PROBLEM DESCRIPTION »
Please repeat all the entries. Nothing may differ.

[Items from a data source]
+ + + +
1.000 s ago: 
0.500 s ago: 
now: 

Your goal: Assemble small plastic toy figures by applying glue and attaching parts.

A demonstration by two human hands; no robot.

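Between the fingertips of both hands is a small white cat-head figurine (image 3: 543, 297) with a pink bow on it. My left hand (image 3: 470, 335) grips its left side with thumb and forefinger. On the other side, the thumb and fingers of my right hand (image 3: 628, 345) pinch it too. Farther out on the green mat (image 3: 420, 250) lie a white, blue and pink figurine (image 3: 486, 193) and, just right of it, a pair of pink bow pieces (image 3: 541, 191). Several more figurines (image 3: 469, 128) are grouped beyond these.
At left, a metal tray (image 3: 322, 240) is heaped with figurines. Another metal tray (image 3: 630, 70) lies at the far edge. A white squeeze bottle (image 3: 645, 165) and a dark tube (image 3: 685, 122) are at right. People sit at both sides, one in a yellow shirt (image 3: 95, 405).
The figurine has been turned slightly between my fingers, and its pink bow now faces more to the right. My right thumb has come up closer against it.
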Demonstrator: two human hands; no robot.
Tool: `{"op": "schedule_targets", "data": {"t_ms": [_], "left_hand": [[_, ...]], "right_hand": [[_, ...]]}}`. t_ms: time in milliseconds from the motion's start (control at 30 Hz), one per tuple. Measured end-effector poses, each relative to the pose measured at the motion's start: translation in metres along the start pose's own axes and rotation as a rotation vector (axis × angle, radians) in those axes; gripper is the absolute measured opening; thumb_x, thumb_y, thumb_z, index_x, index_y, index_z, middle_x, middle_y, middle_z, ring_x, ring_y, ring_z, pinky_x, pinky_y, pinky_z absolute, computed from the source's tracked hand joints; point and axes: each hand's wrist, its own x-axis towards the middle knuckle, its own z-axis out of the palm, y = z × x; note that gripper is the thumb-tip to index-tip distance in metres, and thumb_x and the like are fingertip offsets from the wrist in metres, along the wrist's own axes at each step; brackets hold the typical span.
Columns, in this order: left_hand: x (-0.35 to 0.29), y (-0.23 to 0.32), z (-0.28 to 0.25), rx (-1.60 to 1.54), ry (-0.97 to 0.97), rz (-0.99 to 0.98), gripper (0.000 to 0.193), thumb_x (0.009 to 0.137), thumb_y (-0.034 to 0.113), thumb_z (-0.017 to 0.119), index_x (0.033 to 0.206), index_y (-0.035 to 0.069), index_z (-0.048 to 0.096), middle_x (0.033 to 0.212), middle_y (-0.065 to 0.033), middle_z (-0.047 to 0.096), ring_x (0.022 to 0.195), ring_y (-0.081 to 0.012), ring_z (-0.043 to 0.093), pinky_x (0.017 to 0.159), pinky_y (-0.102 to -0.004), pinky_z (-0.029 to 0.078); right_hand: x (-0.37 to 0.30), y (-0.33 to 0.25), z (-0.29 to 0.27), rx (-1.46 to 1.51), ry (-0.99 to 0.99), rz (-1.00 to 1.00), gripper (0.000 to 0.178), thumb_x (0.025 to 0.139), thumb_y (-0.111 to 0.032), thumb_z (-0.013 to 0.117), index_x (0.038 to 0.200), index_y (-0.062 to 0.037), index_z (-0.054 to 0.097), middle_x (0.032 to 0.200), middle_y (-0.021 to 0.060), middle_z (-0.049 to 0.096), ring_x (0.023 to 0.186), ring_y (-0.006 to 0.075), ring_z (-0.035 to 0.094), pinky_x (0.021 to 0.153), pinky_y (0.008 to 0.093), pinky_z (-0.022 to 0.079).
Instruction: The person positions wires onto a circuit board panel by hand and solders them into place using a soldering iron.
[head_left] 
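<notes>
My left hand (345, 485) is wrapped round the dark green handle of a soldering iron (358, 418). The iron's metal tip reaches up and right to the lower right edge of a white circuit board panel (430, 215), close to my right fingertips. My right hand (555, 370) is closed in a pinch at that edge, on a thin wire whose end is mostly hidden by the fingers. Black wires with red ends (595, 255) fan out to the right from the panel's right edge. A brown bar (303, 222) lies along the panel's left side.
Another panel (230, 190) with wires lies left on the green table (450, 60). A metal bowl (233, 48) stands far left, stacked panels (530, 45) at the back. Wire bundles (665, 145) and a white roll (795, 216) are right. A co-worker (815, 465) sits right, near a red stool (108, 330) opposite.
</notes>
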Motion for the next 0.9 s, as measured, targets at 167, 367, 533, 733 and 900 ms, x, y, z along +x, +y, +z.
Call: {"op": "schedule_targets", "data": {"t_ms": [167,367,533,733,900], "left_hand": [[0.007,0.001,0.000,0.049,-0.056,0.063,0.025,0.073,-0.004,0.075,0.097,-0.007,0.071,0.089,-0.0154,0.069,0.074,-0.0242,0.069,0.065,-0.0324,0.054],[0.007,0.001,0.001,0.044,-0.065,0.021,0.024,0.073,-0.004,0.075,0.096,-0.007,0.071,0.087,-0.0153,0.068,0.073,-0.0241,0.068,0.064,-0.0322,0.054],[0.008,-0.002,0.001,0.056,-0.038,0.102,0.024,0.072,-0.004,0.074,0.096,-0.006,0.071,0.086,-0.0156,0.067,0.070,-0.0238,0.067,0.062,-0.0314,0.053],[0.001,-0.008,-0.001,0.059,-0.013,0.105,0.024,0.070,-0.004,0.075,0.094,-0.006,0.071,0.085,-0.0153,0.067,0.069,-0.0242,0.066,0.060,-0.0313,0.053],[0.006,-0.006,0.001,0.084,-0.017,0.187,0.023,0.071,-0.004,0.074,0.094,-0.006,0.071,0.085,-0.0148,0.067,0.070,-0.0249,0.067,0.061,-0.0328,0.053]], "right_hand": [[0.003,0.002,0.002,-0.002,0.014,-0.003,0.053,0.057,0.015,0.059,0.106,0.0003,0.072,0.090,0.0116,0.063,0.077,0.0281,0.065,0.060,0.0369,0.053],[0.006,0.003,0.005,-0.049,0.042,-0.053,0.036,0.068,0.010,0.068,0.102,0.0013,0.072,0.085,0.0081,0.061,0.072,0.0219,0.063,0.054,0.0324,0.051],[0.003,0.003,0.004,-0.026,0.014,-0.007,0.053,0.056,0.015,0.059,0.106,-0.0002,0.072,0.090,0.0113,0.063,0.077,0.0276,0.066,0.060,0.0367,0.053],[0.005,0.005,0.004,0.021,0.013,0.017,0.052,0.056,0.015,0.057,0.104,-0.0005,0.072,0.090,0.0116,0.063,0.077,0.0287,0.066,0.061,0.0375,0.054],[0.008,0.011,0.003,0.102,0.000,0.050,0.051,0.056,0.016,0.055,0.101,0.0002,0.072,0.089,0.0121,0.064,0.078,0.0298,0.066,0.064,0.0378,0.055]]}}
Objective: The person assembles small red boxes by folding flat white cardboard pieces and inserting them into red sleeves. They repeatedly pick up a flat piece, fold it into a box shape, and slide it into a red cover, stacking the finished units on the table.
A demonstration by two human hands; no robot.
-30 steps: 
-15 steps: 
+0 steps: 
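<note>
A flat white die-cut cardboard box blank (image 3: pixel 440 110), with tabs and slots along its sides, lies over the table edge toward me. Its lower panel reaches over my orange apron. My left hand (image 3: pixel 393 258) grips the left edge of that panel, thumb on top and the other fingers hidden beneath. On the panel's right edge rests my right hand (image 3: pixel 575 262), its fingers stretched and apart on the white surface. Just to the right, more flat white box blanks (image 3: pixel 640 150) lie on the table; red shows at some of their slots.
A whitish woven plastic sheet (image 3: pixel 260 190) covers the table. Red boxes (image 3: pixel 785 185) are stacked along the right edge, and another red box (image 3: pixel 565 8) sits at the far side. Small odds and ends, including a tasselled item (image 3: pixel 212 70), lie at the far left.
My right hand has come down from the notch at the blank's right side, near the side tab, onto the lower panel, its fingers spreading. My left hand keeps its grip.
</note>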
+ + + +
TASK ANSWER »
1.000 s ago: 
0.500 s ago: 
now: 

Your goal: Assemble small plastic toy figures by applying glue and attaching parts.

A demonstration by two human hands; no robot.

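Between the fingertips of both hands is a small white cat-head figurine (image 3: 543, 297) with a pink bow on it. My left hand (image 3: 470, 335) grips its left side with thumb and forefinger. On the other side, the thumb and fingers of my right hand (image 3: 628, 345) pinch it too. Farther out on the green mat (image 3: 420, 250) lie a white, blue and pink figurine (image 3: 486, 193) and, just right of it, a pair of pink bow pieces (image 3: 541, 191). Several more figurines (image 3: 469, 128) are grouped beyond these.
At left, a metal tray (image 3: 322, 240) is heaped with figurines. Another metal tray (image 3: 630, 70) lies at the far edge. A white squeeze bottle (image 3: 645, 165) and a dark tube (image 3: 685, 122) are at right. People sit at both sides, one in a yellow shirt (image 3: 95, 405).
The figurine has been turned slightly between my fingers, and its pink bow now faces more to the right. My right thumb has come up closer against it.
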Demonstrator: two human hands; no robot.
Tool: `{"op": "schedule_targets", "data": {"t_ms": [_], "left_hand": [[_, ...]], "right_hand": [[_, ...]]}}`. t_ms: time in milliseconds from the motion's start (control at 30 Hz), one per tuple. Measured end-effector poses, each relative to the pose measured at the motion's start: translation in metres along the start pose's own axes and rotation as a rotation vector (axis × angle, radians) in those axes; gripper is the absolute measured opening; thumb_x, thumb_y, thumb_z, index_x, index_y, index_z, middle_x, middle_y, middle_z, ring_x, ring_y, ring_z, pinky_x, pinky_y, pinky_z absolute, computed from the source's tracked hand joints; point and axes: each hand's wrist, its own x-axis towards the middle knuckle, its own z-axis out of the palm, y = z × x; note that gripper is the thumb-tip to index-tip distance in metres, and thumb_x and the like are fingertip offsets from the wrist in metres, along the wrist's own axes at each step; brackets hold the typical span.
Columns, in this order: left_hand: x (-0.35 to 0.29), y (-0.23 to 0.32), z (-0.28 to 0.25), rx (-1.60 to 1.54), ry (-0.97 to 0.97), rz (-0.99 to 0.98), gripper (0.000 to 0.193), thumb_x (0.009 to 0.137), thumb_y (-0.034 to 0.113), thumb_z (-0.017 to 0.119), index_x (0.033 to 0.206), index_y (-0.035 to 0.069), index_z (-0.048 to 0.096), middle_x (0.033 to 0.212), middle_y (-0.065 to 0.033), middle_z (-0.047 to 0.096), ring_x (0.022 to 0.195), ring_y (-0.081 to 0.012), ring_z (-0.043 to 0.093), pinky_x (0.017 to 0.159), pinky_y (-0.102 to -0.004), pinky_z (-0.029 to 0.078); right_hand: x (-0.37 to 0.30), y (-0.33 to 0.25), z (-0.29 to 0.27), rx (-1.46 to 1.51), ry (-0.99 to 0.99), rz (-1.00 to 1.00), gripper (0.000 to 0.178), thumb_x (0.025 to 0.139), thumb_y (-0.111 to 0.032), thumb_z (-0.013 to 0.117), index_x (0.038 to 0.200), index_y (-0.062 to 0.037), index_z (-0.054 to 0.097), middle_x (0.032 to 0.200), middle_y (-0.021 to 0.060), middle_z (-0.049 to 0.096), ring_x (0.023 to 0.186), ring_y (-0.006 to 0.075), ring_z (-0.035 to 0.094), pinky_x (0.021 to 0.153), pinky_y (0.008 to 0.093), pinky_z (-0.022 to 0.079).
Instruction: The person positions wires onto a circuit board panel by hand and solders them into place using a soldering iron.
[head_left] 
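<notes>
My left hand (345, 485) is wrapped round the dark green handle of a soldering iron (358, 418). The iron's metal tip reaches up and right to the lower right edge of a white circuit board panel (430, 215), close to my right fingertips. My right hand (555, 370) is closed in a pinch at that edge, on a thin wire whose end is mostly hidden by the fingers. Black wires with red ends (595, 255) fan out to the right from the panel's right edge. A brown bar (303, 222) lies along the panel's left side.
Another panel (230, 190) with wires lies left on the green table (450, 60). A metal bowl (233, 48) stands far left, stacked panels (530, 45) at the back. Wire bundles (665, 145) and a white roll (795, 216) are right. A co-worker (815, 465) sits right, near a red stool (108, 330) opposite.
</notes>
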Motion for the next 0.9 s, as measured, targets at 167, 367, 533, 733 and 900 ms, x, y, z along +x, +y, +z.
Call: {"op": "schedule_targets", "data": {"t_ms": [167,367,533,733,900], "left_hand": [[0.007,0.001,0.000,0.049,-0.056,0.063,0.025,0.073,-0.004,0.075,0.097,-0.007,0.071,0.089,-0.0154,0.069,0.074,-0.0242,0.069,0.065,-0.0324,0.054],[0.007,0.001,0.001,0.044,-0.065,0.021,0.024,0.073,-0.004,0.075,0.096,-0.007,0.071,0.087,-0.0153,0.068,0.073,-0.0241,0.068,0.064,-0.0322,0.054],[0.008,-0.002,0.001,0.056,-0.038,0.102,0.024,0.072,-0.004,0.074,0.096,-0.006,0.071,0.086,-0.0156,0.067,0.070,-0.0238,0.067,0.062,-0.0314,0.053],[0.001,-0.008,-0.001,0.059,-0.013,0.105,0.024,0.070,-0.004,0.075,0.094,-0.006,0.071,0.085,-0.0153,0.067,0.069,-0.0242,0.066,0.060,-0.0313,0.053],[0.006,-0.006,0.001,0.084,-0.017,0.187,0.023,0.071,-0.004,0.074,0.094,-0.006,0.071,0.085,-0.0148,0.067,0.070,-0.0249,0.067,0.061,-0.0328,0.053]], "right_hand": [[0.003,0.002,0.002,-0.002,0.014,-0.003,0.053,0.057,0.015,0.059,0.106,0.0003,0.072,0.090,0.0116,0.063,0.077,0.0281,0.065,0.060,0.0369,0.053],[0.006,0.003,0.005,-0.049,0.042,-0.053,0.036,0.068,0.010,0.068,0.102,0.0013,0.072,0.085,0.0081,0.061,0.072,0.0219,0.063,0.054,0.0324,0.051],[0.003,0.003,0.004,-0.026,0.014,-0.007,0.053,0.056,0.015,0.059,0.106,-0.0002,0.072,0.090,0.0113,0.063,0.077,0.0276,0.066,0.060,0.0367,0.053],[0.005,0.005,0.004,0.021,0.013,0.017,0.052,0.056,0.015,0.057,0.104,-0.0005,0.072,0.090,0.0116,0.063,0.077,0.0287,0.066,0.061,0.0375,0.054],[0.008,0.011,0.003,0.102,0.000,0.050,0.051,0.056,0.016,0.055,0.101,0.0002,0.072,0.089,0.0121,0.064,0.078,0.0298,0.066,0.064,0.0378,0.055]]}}
Objective: The person assembles small red boxes by folding flat white cardboard pieces and inserting them into red sleeves. They repeatedly pick up a flat piece, fold it into a box shape, and slide it into a red cover, stacking the finished units on the table.
A demonstration by two human hands; no robot.
-30 steps: 
-15 steps: 
+0 steps: 
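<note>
A flat white die-cut cardboard box blank (image 3: pixel 440 110), with tabs and slots along its sides, lies over the table edge toward me. Its lower panel reaches over my orange apron. My left hand (image 3: pixel 393 258) grips the left edge of that panel, thumb on top and the other fingers hidden beneath. On the panel's right edge rests my right hand (image 3: pixel 575 262), its fingers stretched and apart on the white surface. Just to the right, more flat white box blanks (image 3: pixel 640 150) lie on the table; red shows at some of their slots.
A whitish woven plastic sheet (image 3: pixel 260 190) covers the table. Red boxes (image 3: pixel 785 185) are stacked along the right edge, and another red box (image 3: pixel 565 8) sits at the far side. Small odds and ends, including a tasselled item (image 3: pixel 212 70), lie at the far left.
My right hand has come down from the notch at the blank's right side, near the side tab, onto the lower panel, its fingers spreading. My left hand keeps its grip.
</note>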

That completes the answer.